Patent Challenges & Opportunities:

• Generic manufacturers may attempt to design around the claims by altering excipients or coating methods.
• Innovators can build upon this foundation by developing formulations with different release profiles, active ingredients, or manufacturing processes that do not infringe.

Conclusion

The ‘341 patent effectively covers a specific class of controlled-release pharmaceutical compositions, with claims focused on formulation specifics and manufacturing processes. Its strategic importance lies in the broad scope of the independent claims, which provide a robust framework for market exclusivity within the controlled-release drug domain. The patent landscape remains active, with competitors seeking to navigate around its claims through alternative formulations or process innovations.
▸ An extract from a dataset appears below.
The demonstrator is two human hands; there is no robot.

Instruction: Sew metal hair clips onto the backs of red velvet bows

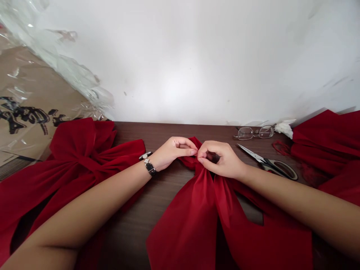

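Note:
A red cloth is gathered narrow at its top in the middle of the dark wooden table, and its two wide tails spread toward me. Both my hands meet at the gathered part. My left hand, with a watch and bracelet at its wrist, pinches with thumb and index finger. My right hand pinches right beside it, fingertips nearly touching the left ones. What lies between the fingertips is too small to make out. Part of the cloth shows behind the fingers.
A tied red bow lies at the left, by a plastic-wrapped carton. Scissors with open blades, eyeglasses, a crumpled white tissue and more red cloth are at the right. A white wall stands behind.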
Maintaining patent strength and monitoring potential infringement or validity challenges are crucial to sustain commercial advantage and protect R&D investments.

Key Takeaways

• The ‘341 patent’s broad independent claims protect specific controlled-release formulations, requiring careful design-around strategies by competitors.
• Its position within the patent landscape signifies well-established protection, but ongoing innovations may diminish its relative value over time.
• Formulation-specific patents like the ‘341 are critical assets in complex drug delivery markets, especially for chronic therapies.
• Strategic licensing and enforcement are essential to maximize the patent’s commercial utility.
• Continuous surveillance of related patents and prior art is critical for maintaining freedom to operate.

FAQs

1. What is the primary innovation claimed by U.S. Patent No. 7,396,341?
The primary innovation is a controlled-release pharmaceutical composition comprising specific active ingredients and excipients with a designed coating to modulate drug release and enhance bioavailability.

2. How broad are the claims in the ‘341 patent?
The independent claims are broad, covering a range of controlled-release formulations with particular structural features and release profiles, allowing for some variability in excipients and manufacturing processes.

3. Can competitors develop similar formulations without infringing the patent?
Yes, by designing around claim limitations—altering excipient composition, coating materials, or manufacturing steps—they can potentially create non-infringing alternatives.

4. What is the validity status of the ‘341 patent?
As of now, the patent remains valid until at least 2028, but it could be subject to future legal challenges based on prior art or validity questions.

5. Why is the patent landscape important for pharmaceutical R&D?
It helps assess freedom to operate, potential infringement risks, and opportunities for licensing or innovation, guiding strategic decisions in drug development and commercialization.

References

[1] U.S. Patent No. 7,396,341, “Controlled-Release Pharmaceutical Compositions,” July 8, 2008.